Engineering2025-03-18·8 min read

Why agent evals that pass in development fail in production

P

Priya Sundaram

Co-founder & CTO

You spend two weeks writing evals. They all pass in your local environment. You merge to main, the agent ships, and within 48 hours you get a Slack message: "the agent is doing something weird."

This is not a model problem. This is an infrastructure problem — and it's one of the most common failure modes we see across every team building agents in production.

The three root causes

1. Network mocking creates false environments

Most eval frameworks let you mock external API calls. This seems like a good idea — it makes tests fast, deterministic, and cheap to run. But it creates a fundamental gap between the environment your agent is tested in and the environment it runs in.

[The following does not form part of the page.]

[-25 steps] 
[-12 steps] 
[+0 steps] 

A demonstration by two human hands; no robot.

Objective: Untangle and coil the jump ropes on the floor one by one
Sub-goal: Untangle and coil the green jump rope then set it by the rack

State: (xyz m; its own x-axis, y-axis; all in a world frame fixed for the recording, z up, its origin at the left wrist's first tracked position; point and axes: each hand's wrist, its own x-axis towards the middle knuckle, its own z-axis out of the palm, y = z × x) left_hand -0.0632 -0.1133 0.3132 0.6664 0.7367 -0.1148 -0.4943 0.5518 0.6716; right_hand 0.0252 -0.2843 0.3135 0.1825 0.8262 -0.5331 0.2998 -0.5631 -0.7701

When your mock returns {"status": "success"} in 2ms, you're not testing whether your agent handles:

  • Partial responses from flaky APIs
  • Latency-sensitive tool call chains
  • Authentication token expiry mid-run
  • Rate limiting and backoff behavior

Real evals need real network calls — or at minimum, a sandbox environment that faithfully simulates the failure modes of real infrastructure.

// ❌ Don't do this in production evals
const mockTool = jest.fn().mockResolvedValue({ status: 'success' })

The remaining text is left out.